# Some cigars I have rolled



## tx_tuff (Jun 16, 2007)

I got a hold of some full wrapper tobacco leafs and so this past week I was able to roll some cigars. I only had 4 Maduro wrappers and the others are Conn. I don't have a Cheveta Knife yet so I used a scalpel to cut the tobacco to roll, and I don't have the tool to cut the caps so I have been making them all with some kind of pig tail. I have also been making most a closed foot, but have done one open and one kinda like a shag foot. The hardest part I think is getting a good cap, and all the Maduros where left hand rolls so that made them even harder. I have some more Conn wrappers so there will be more to come. Hopefully I will get better LOL

Two Conn cigars, the one with the big pig tail is now in Andy's hands LOL
















Closed foot on both









The four Maduros








All pig tails
















L to R shag foot, open foot, closed foot, twisted closed foot

















The shag foot has a Conn boarder.


----------



## Scott W. (Jul 10, 2008)

I have the same countertop. Nice. I like the cigars too.


----------



## fuente~fuente (May 11, 2009)

Impressive Frank! You really are pretty good at that... I guess it wasn't beginners luck @ the Nub event.

Cool pics!!!:nod:


----------



## Cigar Runner (Sep 30, 2009)

Great looking cigars,

Cheers


----------



## tx_tuff (Jun 16, 2007)

fuente~fuente said:


> Impressive Frank! You really are pretty good at that... I guess it wasn't beginners luck @ the Nub event.
> 
> Cool pics!!!:nod:


The Nub event was the first time I cut the wrappers etc.. These where made after I learned at the Nub event.


----------



## ejgarnut (Sep 28, 2009)

Very nice. Would like to learn how to roll one of these days. Where do you get your leaves from?


----------



## tx_tuff (Jun 16, 2007)

ejgarnut said:


> Very nice. Would like to learn how to roll one of these days. Where do you get your leaves from?
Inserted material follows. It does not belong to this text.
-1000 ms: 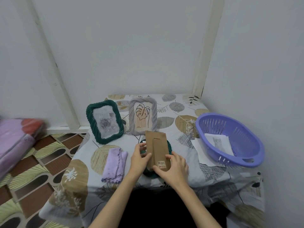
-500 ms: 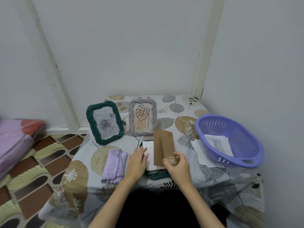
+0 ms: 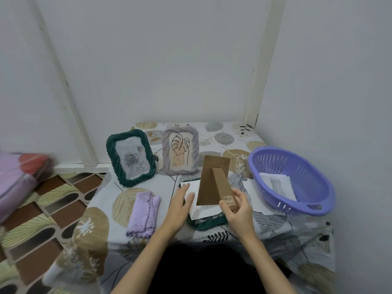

These where given to me by a friend, but here Otoao Cigars 954-647-4643 you can buy filler, binder and wrapper leaf as well as molds and any other tools you may need if you want to do it all.


----------



## jledou (Jul 18, 2008)

Looks good Frank!


----------



## mlbar1153 (Mar 4, 2009)

This is the guy I want to hang with. Out of cigars, let me roll one. That is Macgyver sh!t to me. All I can say is you must be a fast learner, cause that takes some skills. Those sticks look great. Good job on them.


----------



## ejgarnut (Sep 28, 2009)

tx_tuff said:


> These where given to me by a friend, but here Otoao Cigars 954-647-4643 you can buy filler, binder and wrapper leaf as well as molds and any other tools you may need if you want to do it all.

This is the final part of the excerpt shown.